* PROBLEM REQUIREMENTS *
Give the listing back in full, exactly as written, with the pictures removed.

* THE DATA *
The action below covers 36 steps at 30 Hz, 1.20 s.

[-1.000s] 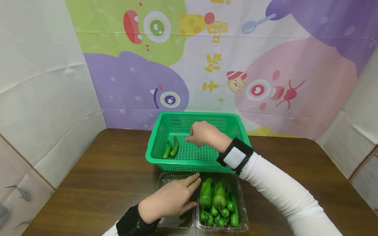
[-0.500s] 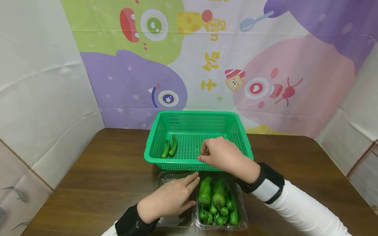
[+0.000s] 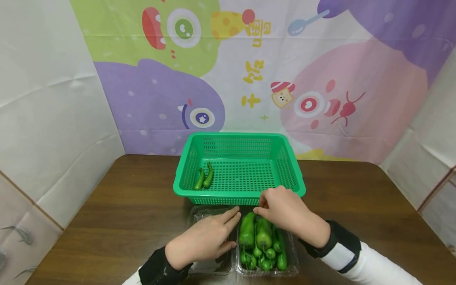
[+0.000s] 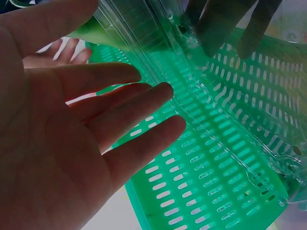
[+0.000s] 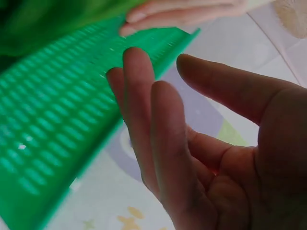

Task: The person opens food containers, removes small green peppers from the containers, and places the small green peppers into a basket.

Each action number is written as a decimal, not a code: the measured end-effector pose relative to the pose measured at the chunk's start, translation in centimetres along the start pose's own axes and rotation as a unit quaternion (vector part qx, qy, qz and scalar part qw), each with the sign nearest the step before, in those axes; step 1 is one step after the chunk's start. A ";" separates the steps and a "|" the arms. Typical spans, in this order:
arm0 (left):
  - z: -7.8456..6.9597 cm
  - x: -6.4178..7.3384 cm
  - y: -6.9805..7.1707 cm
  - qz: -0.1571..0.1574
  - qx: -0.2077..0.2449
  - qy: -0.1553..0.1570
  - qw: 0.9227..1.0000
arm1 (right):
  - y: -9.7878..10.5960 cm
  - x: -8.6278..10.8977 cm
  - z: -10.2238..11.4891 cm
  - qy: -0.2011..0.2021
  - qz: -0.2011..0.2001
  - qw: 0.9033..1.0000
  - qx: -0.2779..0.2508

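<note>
My left hand (image 3: 204, 239) rests with extended fingers on the clear plastic lid (image 3: 210, 267) at the left of the pepper box. In the left wrist view its fingers (image 4: 139, 108) are spread beside the clear plastic. My right hand (image 3: 290, 209) hovers over the far edge of the clear box (image 3: 293, 259), just above the green peppers (image 3: 264, 233). The right wrist view shows that hand with thumb and fingers apart and nothing between them. Two slim green peppers (image 3: 208, 175) lie at the left inside the green basket (image 3: 239, 193).
The basket stands behind the box, near the far edge of the brown wooden table (image 3: 142, 198). Behind it hangs a cartoon-printed cloth (image 3: 256, 118). White sheeting (image 3: 53, 99) covers the left side.
My right hand has moved out of the basket, toward me and to the right, to above the peppers in the box. My left hand has stayed in place.
</note>
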<state>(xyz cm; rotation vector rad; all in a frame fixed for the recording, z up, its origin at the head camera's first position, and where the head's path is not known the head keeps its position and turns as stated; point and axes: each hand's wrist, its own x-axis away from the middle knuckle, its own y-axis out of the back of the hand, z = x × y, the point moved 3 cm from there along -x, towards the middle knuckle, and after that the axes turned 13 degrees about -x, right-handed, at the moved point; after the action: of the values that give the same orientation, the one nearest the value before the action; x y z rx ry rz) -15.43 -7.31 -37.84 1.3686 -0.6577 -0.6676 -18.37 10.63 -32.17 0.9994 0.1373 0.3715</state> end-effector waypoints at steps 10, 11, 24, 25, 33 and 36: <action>0.1 -0.1 -0.3 0.008 0.004 0.005 1.000 | -1.3 0.7 -2.3 -0.023 -0.006 1.000 0.012; 0.1 -0.2 -0.3 0.009 0.004 0.005 1.000 | -1.4 0.7 -2.4 -0.026 -0.003 1.000 0.012; 0.0 -0.2 -0.2 0.004 -0.004 0.002 1.000 | -2.8 1.0 -3.4 -0.050 0.059 0.996 -0.040; 0.0 -0.2 -0.3 0.004 -0.003 0.002 1.000 | -2.8 0.9 -3.5 -0.053 0.061 0.996 -0.044; 0.0 -0.2 -0.2 0.006 0.005 0.000 1.000 | -3.2 0.7 -4.0 -0.078 0.067 0.992 -0.074; 0.0 -0.2 -0.2 0.007 0.004 0.001 1.000 | -3.2 0.7 -4.0 -0.081 0.063 0.992 -0.076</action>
<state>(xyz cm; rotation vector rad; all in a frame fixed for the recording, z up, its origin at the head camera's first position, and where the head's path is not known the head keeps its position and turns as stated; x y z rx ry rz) -15.61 -7.20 -38.00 1.3698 -0.6691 -0.6535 -18.05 12.57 -36.94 0.8849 -0.1004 0.4083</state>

* ANSWER AREA *
The action below covers 36 steps at 30 Hz, 1.20 s.

[-1.000s] 
[-0.500s] 
[+0.000s] 
[+0.000s] 
[+0.000s] 

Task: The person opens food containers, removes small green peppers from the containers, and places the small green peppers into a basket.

Each action number is written as a decimal, not a code: the measured end-effector pose relative to the pose measured at the chunk's start, translation in centimetres along the start pose's own axes and rotation as a unit quaternion (vector part qx, qy, qz and scalar part qw), each with the sign nearest the step before, in those axes; step 1 is one step after the chunk's start. A ";" separates the steps and a "|" the arms. Typical spans, in this order:
arm0 (left):
  - z: -7.8456..6.9597 cm
  - x: -6.4178..7.3384 cm
  - y: -6.9805..7.1707 cm
  - qz: -0.1571..0.1574
  - qx: -0.2077..0.2449
  - qy: -0.1553..0.1570
  - qw: 0.9227..1.0000
arm1 (right):
  - y: -9.7878..10.5960 cm
  - x: -8.6278..10.8977 cm
  - z: -10.2238..11.4891 cm
  - qy: -0.2011..0.2021
  - qz: -0.2011..0.2001
  - qw: 0.9033..1.0000
  - qx: -0.2779..0.2508

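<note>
My left hand (image 3: 204, 239) rests with extended fingers on the clear plastic lid (image 3: 210, 267) at the left of the pepper box. In the left wrist view its fingers (image 4: 139, 108) are spread beside the clear plastic. My right hand (image 3: 290, 209) hovers over the far edge of the clear box (image 3: 293, 259), just above the green peppers (image 3: 264, 233). The right wrist view shows that hand with thumb and fingers apart and nothing between them. Two slim green peppers (image 3: 208, 175) lie at the left inside the green basket (image 3: 239, 193).
The basket stands behind the box, near the far edge of the brown wooden table (image 3: 142, 198). Behind it hangs a cartoon-printed cloth (image 3: 256, 118). White sheeting (image 3: 53, 99) covers the left side.
My right hand has moved out of the basket, toward me and to the right, to above the peppers in the box. My left hand has stayed in place.
</note>
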<state>(xyz cm; rotation vector rad; all in a frame fixed for the recording, z up, its origin at the head camera's first position, and where the head's path is not known the head keeps its position and turns as stated; point and axes: each hand's wrist, its own x-axis away from the middle knuckle, its own y-axis out of the back of the hand, z = x × y, the point moved 3 cm from there along -x, towards the middle knuckle, and after that the axes turned 13 degrees about -x, right-handed, at the moved point; after the action: of the values that give the same orientation, the one nearest the value before the action; x y z rx ry rz) -15.43 -7.31 -37.84 1.3686 -0.6577 -0.6676 -18.37 10.63 -32.17 0.9994 0.1373 0.3715</state> end-effector waypoints at steps 10, 11, 24, 25, 33 and 36: <action>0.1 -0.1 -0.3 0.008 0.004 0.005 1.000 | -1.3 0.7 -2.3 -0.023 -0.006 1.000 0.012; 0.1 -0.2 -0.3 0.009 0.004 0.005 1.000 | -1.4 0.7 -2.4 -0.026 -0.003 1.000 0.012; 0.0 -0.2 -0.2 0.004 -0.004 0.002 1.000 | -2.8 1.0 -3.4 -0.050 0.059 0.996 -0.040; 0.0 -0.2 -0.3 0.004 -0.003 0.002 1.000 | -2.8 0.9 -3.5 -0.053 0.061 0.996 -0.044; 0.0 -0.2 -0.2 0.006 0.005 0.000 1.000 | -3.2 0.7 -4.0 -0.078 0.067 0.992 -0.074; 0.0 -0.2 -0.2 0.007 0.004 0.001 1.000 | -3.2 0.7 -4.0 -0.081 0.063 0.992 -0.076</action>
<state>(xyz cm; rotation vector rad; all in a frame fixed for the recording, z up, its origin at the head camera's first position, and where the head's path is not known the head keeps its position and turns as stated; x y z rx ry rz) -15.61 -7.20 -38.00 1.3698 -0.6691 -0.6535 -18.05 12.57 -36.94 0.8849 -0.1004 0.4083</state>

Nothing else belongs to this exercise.